New Safe Housing Assumption Could Lead Families to be Wrongfully Turned Away
The proposed legislation requires a resident listed on a lease or occupancy agreement to provide “clear and convincing evidence” that they cannot return to that housing in order to be placed in shelter. This may lead to residents being wrongfully turned away as being listed on a lease or occupancy agreement does not give a person the right to stay there and clients may not be able to get evidence to show they cannot stay there. Additionally, “clear and compelling evidence” is a very high legal standard which many residents would not be able to meet. We suggest this provision be removed from the bill.

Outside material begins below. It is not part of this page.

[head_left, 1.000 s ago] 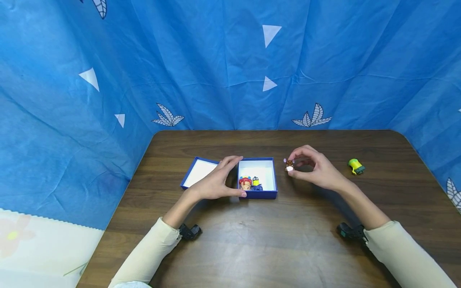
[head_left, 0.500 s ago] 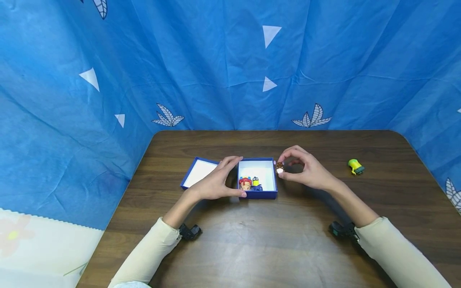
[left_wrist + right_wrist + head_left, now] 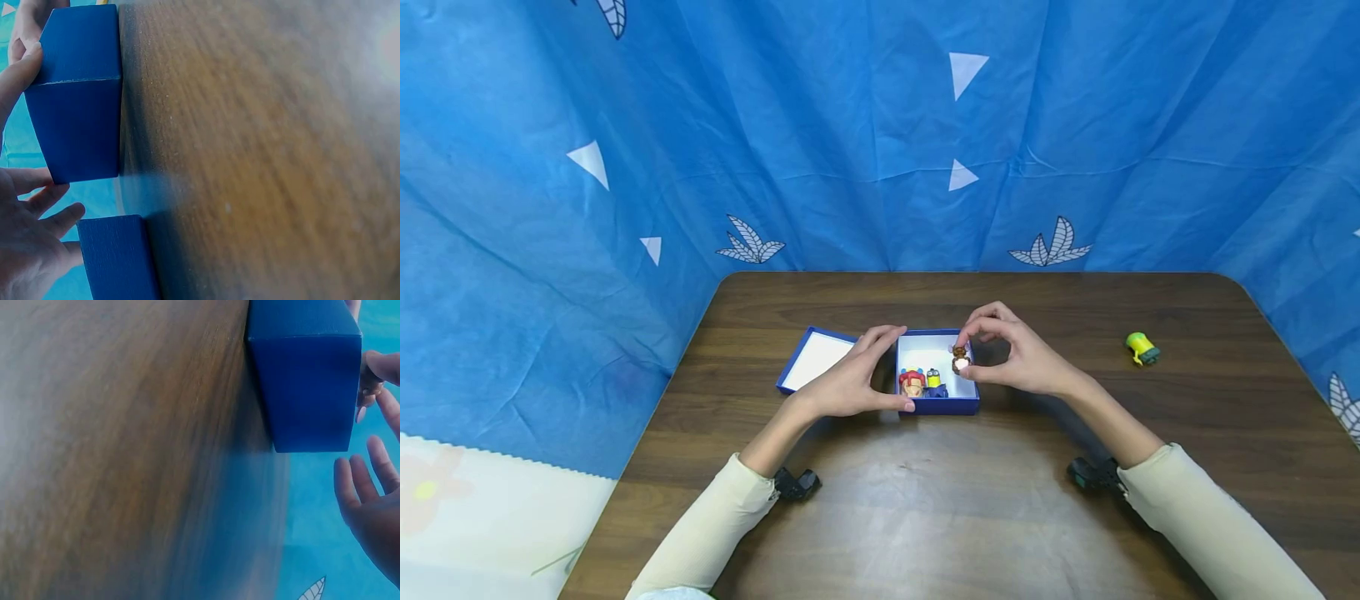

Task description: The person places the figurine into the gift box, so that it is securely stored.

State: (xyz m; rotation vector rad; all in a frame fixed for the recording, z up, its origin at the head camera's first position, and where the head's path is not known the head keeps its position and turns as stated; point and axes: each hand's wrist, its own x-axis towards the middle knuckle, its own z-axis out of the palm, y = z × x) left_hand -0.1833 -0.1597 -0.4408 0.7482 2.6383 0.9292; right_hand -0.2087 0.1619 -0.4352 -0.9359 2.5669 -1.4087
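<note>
Right hand (image 3: 1018, 355) has swung the pinched brown figure (image 3: 959, 357) over the box (image 3: 943, 407), left hand (image 3: 850, 385) gripping it, only one toy (image 3: 1140, 344) outside!

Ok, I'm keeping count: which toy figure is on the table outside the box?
The yellow-green figure, rightmost; the red figure and yellow-blue figure are in the box, and the right hand holds the brown figure.

It's a curtained corner — blue printed drapes (image 3: 880, 125) behind a wood-grain table (image 3: 887, 508).

Blue patterned cloth (image 3: 820, 108) behind brown wood-grain table (image 3: 970, 533).
</note>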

Redetermining Eligibility Needs Some Boundaries
DCFPI agrees with DHS that it would be acceptable that clients in homeless services programs, like other public benefits, be subject to redetermination of eligibility. We also agree with DHS that solutions need to be developed for the three major problems that DHS hopes this provision is intended to address. These are:
- motel rooms that are provided to families but then are unused for three consecutive nights;
- difficulties moving residents out of youth PSH and into adult PSH after they age out of youth services; and
- difficulties moving parents who lose custody of their children out of the family shelter system and into the singles shelter system.
At the same time, we have concerns that the proposed language is too broad and could lead to abuses. We recommend the Council add specifics about how frequently clients can be reassessed and what eligibility requirements will be assessed, such as age, income, homeless status, etc. Without these specifics, DCFPI is concerned that DHS would have the authority to re-determine eligibility frequently, even daily, as a previous administration did for family shelter. Additionally, the Council should add specifics about due process for residents found who are found ineligible.

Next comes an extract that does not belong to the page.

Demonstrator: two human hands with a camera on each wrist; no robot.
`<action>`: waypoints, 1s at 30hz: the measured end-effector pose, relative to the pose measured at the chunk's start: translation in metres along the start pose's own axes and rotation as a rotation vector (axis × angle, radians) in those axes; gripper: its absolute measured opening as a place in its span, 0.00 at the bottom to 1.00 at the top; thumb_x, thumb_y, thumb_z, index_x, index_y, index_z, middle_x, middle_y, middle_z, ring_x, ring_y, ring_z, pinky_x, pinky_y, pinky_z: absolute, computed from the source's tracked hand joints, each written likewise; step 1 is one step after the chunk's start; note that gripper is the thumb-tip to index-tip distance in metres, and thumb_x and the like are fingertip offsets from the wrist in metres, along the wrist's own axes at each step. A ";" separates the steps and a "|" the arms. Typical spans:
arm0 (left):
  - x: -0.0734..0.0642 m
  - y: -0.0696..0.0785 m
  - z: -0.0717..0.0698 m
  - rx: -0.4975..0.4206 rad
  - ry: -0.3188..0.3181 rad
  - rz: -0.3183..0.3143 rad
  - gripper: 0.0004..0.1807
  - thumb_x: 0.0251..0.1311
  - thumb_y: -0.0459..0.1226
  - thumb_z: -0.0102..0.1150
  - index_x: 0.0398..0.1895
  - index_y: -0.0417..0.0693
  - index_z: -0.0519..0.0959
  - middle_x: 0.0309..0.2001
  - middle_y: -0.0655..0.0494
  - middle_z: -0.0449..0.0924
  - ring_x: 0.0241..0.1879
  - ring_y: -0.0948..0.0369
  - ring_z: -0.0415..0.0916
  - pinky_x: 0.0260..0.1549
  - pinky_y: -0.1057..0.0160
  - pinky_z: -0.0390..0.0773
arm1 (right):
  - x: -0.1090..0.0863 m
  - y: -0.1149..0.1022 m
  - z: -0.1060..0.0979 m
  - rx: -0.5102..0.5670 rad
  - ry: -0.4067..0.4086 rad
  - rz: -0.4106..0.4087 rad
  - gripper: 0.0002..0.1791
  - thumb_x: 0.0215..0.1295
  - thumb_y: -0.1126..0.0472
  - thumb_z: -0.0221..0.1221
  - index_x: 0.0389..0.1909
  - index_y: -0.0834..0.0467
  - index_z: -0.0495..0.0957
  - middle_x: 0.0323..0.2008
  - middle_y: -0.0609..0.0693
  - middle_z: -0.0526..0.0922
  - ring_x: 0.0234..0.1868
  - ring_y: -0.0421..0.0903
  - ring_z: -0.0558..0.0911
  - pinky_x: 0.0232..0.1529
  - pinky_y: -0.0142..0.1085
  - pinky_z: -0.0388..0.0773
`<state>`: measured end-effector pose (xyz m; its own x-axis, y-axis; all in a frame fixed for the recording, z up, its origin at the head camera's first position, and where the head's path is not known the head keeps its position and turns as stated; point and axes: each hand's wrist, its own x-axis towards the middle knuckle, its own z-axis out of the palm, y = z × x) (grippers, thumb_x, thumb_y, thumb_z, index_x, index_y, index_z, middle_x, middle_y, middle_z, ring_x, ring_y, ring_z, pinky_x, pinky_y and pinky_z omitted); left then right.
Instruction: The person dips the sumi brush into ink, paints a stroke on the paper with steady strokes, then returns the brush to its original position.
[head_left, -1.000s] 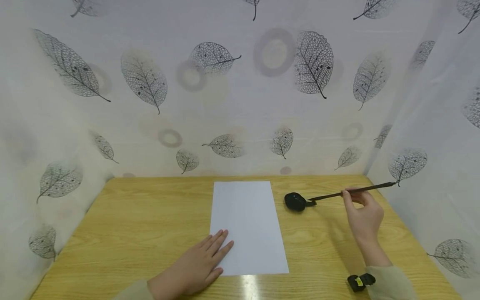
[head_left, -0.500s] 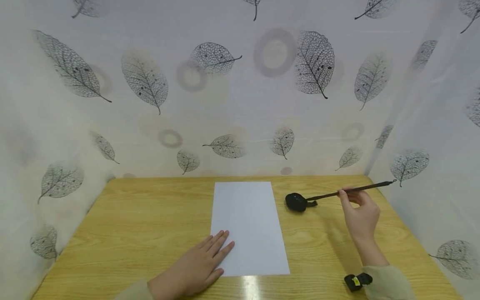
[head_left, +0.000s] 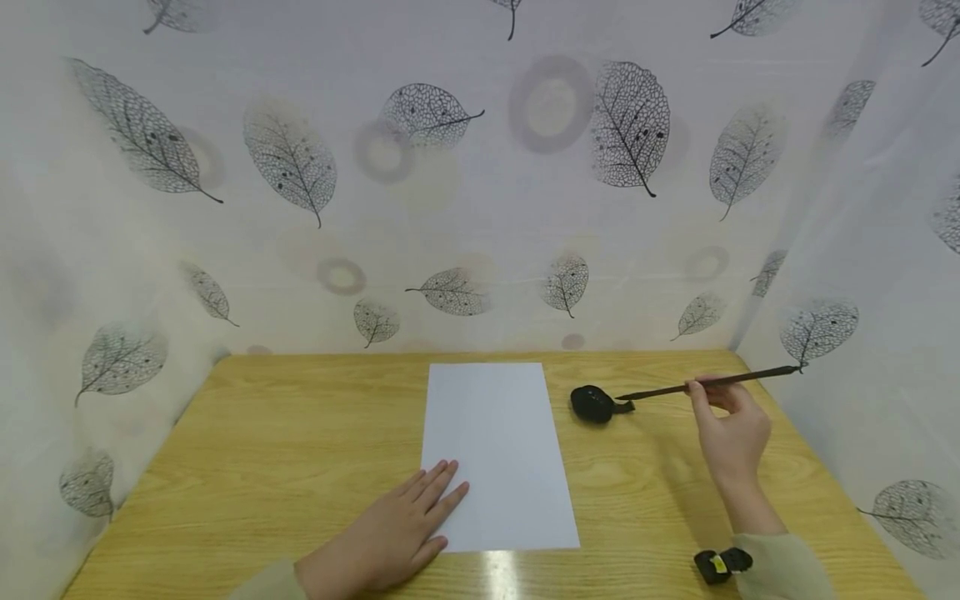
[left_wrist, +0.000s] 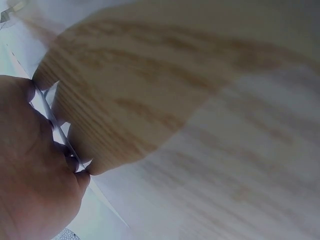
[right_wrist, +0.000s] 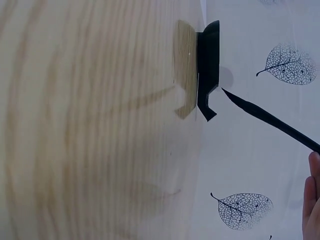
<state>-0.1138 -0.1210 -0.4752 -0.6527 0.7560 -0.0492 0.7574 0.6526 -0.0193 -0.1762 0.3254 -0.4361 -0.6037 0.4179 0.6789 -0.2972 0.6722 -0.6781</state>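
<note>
My left hand (head_left: 397, 529) lies flat with fingers spread over the lower left edge of a white sheet of paper (head_left: 498, 450). In the left wrist view the same hand (left_wrist: 35, 165) shows from its underside against the paper edge. With thumb and fingers my right hand (head_left: 731, 429) pinches a dark writing brush (head_left: 652, 392) around mid-shaft. Its pointed tip aims left at a small black ink dish (head_left: 592, 404) with a short handle. The right wrist view puts the brush (right_wrist: 270, 119) tip beside the dish (right_wrist: 209, 60), slightly above its handle.
A wooden table (head_left: 300, 433) carries the paper and dish. White curtain (head_left: 480, 208) with leaf prints closes off the back and both sides. A black strapped device (head_left: 722, 565) with a yellow label sits at the right wrist.
The right hand and brush shifted slightly left, the tip reaching the dish rim, then back right, so the tip stands over the handle now. Left hand, paper and dish stay put.
</note>
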 end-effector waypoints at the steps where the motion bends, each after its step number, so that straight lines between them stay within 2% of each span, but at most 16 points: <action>1: 0.000 0.000 0.000 0.001 -0.001 0.000 0.35 0.83 0.54 0.41 0.85 0.49 0.59 0.85 0.41 0.55 0.83 0.48 0.58 0.79 0.49 0.67 | 0.000 0.000 0.001 0.008 0.000 0.005 0.05 0.67 0.73 0.67 0.40 0.73 0.86 0.32 0.10 0.78 0.30 0.10 0.76 0.36 0.10 0.71; 11: 0.000 -0.001 0.001 0.008 0.006 0.004 0.35 0.83 0.54 0.41 0.85 0.49 0.59 0.85 0.42 0.55 0.83 0.48 0.58 0.79 0.50 0.68 | -0.002 0.002 0.007 0.001 -0.040 0.046 0.05 0.68 0.72 0.67 0.41 0.71 0.86 0.31 0.10 0.78 0.29 0.11 0.76 0.35 0.09 0.72; 21: 0.001 0.000 0.000 -0.010 -0.017 -0.006 0.35 0.83 0.54 0.41 0.85 0.49 0.58 0.85 0.42 0.54 0.84 0.48 0.57 0.79 0.50 0.67 | -0.003 -0.001 0.000 0.012 -0.009 0.056 0.06 0.68 0.72 0.67 0.41 0.73 0.86 0.31 0.10 0.78 0.29 0.11 0.76 0.34 0.09 0.71; 26: 0.000 -0.001 0.002 -0.005 0.003 -0.003 0.35 0.83 0.54 0.41 0.85 0.49 0.59 0.85 0.42 0.55 0.83 0.48 0.58 0.79 0.49 0.67 | -0.002 -0.002 -0.001 0.051 0.007 0.081 0.06 0.67 0.72 0.67 0.42 0.72 0.87 0.31 0.13 0.81 0.29 0.14 0.78 0.34 0.10 0.73; 30: 0.001 0.000 0.003 -0.015 -0.007 -0.006 0.35 0.83 0.55 0.40 0.85 0.50 0.58 0.85 0.42 0.53 0.84 0.48 0.57 0.79 0.49 0.66 | -0.002 -0.005 0.000 0.102 -0.004 0.096 0.06 0.68 0.72 0.67 0.42 0.72 0.87 0.32 0.16 0.83 0.29 0.16 0.80 0.34 0.11 0.76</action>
<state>-0.1145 -0.1204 -0.4782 -0.6568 0.7520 -0.0557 0.7533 0.6576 -0.0051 -0.1733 0.3212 -0.4345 -0.6359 0.4745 0.6087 -0.3119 0.5634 -0.7650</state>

Legislation Should Reflect the New Bathroom Ratios Planned for DC General Replacement Shelters
The proposed legislation removes the requirement for DC General Family Shelter replacement shelters to have multi-fixture bathrooms, reflecting the administration’s decision to provide family bathrooms instead. Family bathrooms include one toilet and one tub and are intended to be used by one family at a time. The legislation does not include language to reflect these replacements, leaving a very low minimum requirement of 1 family bathroom per every 5 families, reflecting the ratio that would be used if DHS were providing multi-fixture bathrooms. DCFPI recommends that the Council add language reflecting the planned ratio of family bathrooms to families.
Medical Respite Provisions Would Benefit From Additional Discussion
DCFPI agrees with the Interagency Council on Homelessness that medical respite beds need customized provisions related to transfer and termination. Legal providers would like to have additional discussions about these provisions to explore ways to protect residents’ due process rights. DCFPI thinks these conversations would be helpful to look for a solution that balances the rights of those served in medical respite with the needs of those who are waiting for an opening in these services.
Thank you for the opportunity to testify and I’m happy to answer any questions.